ABOUT THIS EXERCISE: Filter the listing and keep only the lines with the word "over".

Start of GIVEN INFORMATION

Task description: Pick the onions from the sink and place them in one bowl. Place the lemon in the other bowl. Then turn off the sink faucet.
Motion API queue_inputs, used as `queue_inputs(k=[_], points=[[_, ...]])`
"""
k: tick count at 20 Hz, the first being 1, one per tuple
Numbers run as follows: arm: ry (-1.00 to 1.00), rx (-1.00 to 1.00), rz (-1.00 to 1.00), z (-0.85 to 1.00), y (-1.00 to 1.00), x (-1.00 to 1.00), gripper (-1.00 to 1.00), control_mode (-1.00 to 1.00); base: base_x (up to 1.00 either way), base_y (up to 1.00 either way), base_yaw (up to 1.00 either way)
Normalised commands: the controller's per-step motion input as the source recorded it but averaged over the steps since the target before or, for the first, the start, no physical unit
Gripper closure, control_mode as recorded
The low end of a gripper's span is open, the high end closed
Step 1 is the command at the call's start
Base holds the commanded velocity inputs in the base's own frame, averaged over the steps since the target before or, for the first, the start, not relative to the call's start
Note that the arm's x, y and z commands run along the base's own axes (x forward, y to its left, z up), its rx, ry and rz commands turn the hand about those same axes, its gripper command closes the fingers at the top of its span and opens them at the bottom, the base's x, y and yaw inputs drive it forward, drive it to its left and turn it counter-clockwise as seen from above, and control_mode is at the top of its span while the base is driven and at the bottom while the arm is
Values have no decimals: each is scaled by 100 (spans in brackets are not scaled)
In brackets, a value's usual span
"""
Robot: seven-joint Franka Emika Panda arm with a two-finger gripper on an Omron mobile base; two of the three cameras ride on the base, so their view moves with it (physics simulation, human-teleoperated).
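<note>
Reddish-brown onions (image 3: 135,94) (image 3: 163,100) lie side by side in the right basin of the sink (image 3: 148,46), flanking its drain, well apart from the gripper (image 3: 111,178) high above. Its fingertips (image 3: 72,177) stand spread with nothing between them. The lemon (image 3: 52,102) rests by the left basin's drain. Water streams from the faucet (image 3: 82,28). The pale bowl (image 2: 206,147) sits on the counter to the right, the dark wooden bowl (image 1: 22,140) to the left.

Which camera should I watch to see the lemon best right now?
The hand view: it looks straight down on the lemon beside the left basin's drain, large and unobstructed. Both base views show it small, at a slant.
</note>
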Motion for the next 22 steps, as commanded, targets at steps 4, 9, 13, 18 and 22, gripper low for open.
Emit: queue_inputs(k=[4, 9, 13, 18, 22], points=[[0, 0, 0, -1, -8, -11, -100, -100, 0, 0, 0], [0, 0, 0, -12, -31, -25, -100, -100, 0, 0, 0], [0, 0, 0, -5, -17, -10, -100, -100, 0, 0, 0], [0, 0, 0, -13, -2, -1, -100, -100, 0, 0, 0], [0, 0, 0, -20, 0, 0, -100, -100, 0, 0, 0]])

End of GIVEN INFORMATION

EXERCISE ANSWER:
Normalised commands: the controller's per-step motion input as the source recorded it but averaged over the steps since the target before or, for the first, the start, no physical unit
Base holds the commanded velocity inputs in the base's own frame, averaged over the steps since the target before or, for the first, the start, not relative to the call's start

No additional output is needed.